EXERCISE:
The data must be written out once more, precisely as given.

<<<<

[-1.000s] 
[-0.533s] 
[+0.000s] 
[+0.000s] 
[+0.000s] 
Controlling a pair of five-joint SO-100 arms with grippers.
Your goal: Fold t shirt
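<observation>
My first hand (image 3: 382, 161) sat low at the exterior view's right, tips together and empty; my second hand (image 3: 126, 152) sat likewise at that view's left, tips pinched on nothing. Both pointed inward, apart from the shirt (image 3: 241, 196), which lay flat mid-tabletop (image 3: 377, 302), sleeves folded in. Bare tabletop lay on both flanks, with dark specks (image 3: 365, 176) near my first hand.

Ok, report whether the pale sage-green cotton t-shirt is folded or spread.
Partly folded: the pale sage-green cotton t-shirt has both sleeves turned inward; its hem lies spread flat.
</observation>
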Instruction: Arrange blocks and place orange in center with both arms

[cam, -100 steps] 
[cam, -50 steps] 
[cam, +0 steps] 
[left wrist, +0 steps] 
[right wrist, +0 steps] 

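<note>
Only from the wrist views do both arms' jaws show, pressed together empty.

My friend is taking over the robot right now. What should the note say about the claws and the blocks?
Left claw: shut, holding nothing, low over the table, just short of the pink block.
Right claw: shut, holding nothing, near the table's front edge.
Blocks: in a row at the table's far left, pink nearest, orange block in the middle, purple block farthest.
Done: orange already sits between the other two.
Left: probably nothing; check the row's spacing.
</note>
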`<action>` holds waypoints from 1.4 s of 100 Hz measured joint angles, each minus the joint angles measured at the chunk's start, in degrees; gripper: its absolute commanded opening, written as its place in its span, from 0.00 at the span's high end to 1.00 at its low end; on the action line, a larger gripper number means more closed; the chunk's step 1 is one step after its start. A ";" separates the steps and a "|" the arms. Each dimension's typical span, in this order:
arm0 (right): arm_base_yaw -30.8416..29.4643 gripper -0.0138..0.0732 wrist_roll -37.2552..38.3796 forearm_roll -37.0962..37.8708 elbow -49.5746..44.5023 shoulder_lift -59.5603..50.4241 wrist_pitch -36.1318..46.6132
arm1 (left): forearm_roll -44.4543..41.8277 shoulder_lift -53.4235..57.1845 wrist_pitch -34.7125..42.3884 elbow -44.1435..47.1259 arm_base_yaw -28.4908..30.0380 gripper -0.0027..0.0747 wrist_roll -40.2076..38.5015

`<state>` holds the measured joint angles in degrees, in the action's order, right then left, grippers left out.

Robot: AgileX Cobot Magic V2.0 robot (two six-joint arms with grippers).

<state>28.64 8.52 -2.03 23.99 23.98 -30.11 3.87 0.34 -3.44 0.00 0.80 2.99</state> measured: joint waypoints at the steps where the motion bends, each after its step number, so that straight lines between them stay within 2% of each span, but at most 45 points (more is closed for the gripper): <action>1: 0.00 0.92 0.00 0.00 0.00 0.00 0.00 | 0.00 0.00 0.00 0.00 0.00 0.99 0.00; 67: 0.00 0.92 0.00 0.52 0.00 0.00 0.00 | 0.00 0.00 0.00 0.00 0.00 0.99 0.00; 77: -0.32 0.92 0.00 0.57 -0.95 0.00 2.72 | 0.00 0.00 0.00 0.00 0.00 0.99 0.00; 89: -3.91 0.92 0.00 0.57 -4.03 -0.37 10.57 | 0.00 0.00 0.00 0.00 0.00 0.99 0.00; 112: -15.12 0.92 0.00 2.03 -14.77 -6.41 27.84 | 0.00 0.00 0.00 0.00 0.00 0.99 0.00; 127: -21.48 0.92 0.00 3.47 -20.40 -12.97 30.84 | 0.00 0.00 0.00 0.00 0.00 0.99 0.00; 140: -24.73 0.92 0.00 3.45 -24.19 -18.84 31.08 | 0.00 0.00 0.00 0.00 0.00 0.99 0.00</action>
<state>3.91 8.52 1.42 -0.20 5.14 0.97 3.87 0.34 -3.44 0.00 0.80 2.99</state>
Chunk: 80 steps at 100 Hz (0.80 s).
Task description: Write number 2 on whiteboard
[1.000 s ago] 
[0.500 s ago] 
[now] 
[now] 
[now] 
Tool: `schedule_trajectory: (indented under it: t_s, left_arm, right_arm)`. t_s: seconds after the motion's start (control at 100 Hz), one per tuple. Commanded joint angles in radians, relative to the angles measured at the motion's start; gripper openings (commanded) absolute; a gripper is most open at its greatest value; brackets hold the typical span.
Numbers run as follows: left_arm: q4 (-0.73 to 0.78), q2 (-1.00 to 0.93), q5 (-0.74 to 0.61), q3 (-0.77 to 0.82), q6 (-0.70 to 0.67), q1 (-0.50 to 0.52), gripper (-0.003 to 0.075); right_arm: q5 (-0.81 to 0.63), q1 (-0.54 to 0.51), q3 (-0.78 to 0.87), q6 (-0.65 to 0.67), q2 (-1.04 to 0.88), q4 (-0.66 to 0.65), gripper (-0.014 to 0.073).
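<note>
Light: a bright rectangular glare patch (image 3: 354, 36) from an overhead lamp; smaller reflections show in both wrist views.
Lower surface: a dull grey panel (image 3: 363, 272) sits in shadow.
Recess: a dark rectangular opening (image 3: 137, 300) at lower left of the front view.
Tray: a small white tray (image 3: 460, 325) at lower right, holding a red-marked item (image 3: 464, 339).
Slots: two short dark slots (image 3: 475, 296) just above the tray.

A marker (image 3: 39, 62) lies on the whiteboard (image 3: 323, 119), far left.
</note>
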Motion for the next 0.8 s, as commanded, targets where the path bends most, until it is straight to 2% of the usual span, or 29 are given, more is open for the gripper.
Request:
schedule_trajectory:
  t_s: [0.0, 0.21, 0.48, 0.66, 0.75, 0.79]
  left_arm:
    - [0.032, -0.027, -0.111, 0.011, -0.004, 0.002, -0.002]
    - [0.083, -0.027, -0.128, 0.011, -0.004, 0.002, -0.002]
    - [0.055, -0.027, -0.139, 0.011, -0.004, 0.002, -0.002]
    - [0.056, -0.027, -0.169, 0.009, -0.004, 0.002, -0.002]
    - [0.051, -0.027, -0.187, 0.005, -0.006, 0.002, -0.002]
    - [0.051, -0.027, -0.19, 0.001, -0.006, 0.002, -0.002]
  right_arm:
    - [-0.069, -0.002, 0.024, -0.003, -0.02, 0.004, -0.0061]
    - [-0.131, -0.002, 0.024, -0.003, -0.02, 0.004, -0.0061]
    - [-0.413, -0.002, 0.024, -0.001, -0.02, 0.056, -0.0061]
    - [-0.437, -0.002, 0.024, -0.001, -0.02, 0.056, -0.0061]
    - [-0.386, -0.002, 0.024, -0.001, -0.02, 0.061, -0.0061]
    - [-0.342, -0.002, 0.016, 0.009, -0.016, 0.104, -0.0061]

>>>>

ANSWER SPACE:
[-1.000s] 
[-0.533s] 
[+0.000s] 
[+0.000s] 
[+0.000s] 
Controlling a pair of five-joint SO-100 arms with grippers.
Your goal: Fold t shirt
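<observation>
My first hand (image 3: 382, 161) sat low at the exterior view's right, tips together and empty; my second hand (image 3: 126, 152) sat likewise at that view's left, tips pinched on nothing. Both pointed inward, apart from the shirt (image 3: 241, 196), which lay flat mid-tabletop (image 3: 377, 302), sleeves folded in. Bare tabletop lay on both flanks, with dark specks (image 3: 365, 176) near my first hand.

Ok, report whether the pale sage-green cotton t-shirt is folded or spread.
Partly folded: the pale sage-green cotton t-shirt has both sleeves turned inward; its hem lies spread flat.
</observation>
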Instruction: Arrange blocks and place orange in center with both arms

[cam, -100 steps] 
[cam, -50 steps] 
[cam, +0 steps] 
[left wrist, +0 steps] 
[right wrist, +0 steps] 

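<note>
Only from the wrist views do both arms' jaws show, pressed together empty.

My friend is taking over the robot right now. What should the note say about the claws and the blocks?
Left claw: shut, holding nothing, low over the table, just short of the pink block.
Right claw: shut, holding nothing, near the table's front edge.
Blocks: in a row at the table's far left, pink nearest, orange block in the middle, purple block farthest.
Done: orange already sits between the other two.
Left: probably nothing; check the row's spacing.
</note>
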`<action>` holds waypoints from 1.4 s of 100 Hz measured joint angles, each minus the joint angles measured at the chunk's start, in degrees; gripper: its absolute commanded opening, written as its place in its span, from 0.00 at the span's high end to 1.00 at its low end; on the action line, a larger gripper number means more closed; the chunk's step 1 is one step after its start. A ";" separates the steps and a "|" the arms. Each dimension's typical span, in this order:
arm0 (right): arm_base_yaw -30.8416..29.4643 gripper -0.0138..0.0732 wrist_roll -37.2552..38.3796 forearm_roll -37.0962..37.8708 elbow -49.5746..44.5023 shoulder_lift -59.5603..50.4241 wrist_pitch -36.1318..46.6132
arm1 (left): forearm_roll -44.4543..41.8277 shoulder_lift -53.4235..57.1845 wrist_pitch -34.7125..42.3884 elbow -44.1435..47.1259 arm_base_yaw -28.4908..30.0380 gripper -0.0027..0.0747 wrist_roll -40.2076..38.5015

`<state>` holds the measured joint angles in degrees, in the action's order, right then left, grippers left out.

Robot: AgileX Cobot Magic V2.0 robot (two six-joint arms with grippers).

<state>28.64 8.52 -2.03 23.99 23.98 -30.11 3.87 0.34 -3.44 0.00 0.80 2.99</state> measured: joint waypoints at the steps where the motion bends, each after its step number, so that straight lines between them stay within 2% of each span, but at most 45 points (more is closed for the gripper): <action>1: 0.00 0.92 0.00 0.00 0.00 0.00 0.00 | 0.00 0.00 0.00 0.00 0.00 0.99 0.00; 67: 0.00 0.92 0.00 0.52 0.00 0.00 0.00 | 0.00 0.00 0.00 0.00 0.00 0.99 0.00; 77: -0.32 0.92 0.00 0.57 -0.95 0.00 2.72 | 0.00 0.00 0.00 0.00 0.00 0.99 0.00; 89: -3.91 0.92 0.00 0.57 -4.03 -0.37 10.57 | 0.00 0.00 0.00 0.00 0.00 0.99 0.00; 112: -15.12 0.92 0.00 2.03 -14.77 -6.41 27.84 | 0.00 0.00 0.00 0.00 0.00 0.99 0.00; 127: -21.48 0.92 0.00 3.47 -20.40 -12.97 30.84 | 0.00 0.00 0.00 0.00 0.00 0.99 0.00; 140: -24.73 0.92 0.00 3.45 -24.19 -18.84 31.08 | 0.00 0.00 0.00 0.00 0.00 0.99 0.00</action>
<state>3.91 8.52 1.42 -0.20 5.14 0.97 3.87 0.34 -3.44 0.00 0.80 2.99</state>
Chunk: 80 steps at 100 Hz (0.80 s).
Task description: Write number 2 on whiteboard
[1.000 s ago] 
[0.500 s ago] 
[now] 
[now] 
[now] 
Tool: `schedule_trajectory: (indented under it: t_s, left_arm, right_arm)`. t_s: seconds after the motion's start (control at 100 Hz), one per tuple. Commanded joint angles in radians, relative to the angles measured at the motion's start; gripper openings (commanded) absolute; a gripper is most open at its greatest value; brackets hold the typical span.
Numbers run as follows: left_arm: q4 (-0.73 to 0.78), q2 (-1.00 to 0.93), q5 (-0.74 to 0.61), q3 (-0.77 to 0.82), q6 (-0.70 to 0.67), q1 (-0.50 to 0.52), gripper (-0.003 to 0.075); right_arm: q5 (-0.81 to 0.63), q1 (-0.54 to 0.51), q3 (-0.78 to 0.87), q6 (-0.65 to 0.67), q2 (-1.04 to 0.88), q4 (-0.66 to 0.65), gripper (-0.014 to 0.073).
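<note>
Light: a bright rectangular glare patch (image 3: 354, 36) from an overhead lamp; smaller reflections show in both wrist views.
Lower surface: a dull grey panel (image 3: 363, 272) sits in shadow.
Recess: a dark rectangular opening (image 3: 137, 300) at lower left of the front view.
Tray: a small white tray (image 3: 460, 325) at lower right, holding a red-marked item (image 3: 464, 339).
Slots: two short dark slots (image 3: 475, 296) just above the tray.

A marker (image 3: 39, 62) lies on the whiteboard (image 3: 323, 119), far left.
</note>
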Motion for the next 0.8 s, as commanded, targets where the path bends most, until it is straight to 2% of the usual span, or 29 are given, more is open for the gripper.
Request:
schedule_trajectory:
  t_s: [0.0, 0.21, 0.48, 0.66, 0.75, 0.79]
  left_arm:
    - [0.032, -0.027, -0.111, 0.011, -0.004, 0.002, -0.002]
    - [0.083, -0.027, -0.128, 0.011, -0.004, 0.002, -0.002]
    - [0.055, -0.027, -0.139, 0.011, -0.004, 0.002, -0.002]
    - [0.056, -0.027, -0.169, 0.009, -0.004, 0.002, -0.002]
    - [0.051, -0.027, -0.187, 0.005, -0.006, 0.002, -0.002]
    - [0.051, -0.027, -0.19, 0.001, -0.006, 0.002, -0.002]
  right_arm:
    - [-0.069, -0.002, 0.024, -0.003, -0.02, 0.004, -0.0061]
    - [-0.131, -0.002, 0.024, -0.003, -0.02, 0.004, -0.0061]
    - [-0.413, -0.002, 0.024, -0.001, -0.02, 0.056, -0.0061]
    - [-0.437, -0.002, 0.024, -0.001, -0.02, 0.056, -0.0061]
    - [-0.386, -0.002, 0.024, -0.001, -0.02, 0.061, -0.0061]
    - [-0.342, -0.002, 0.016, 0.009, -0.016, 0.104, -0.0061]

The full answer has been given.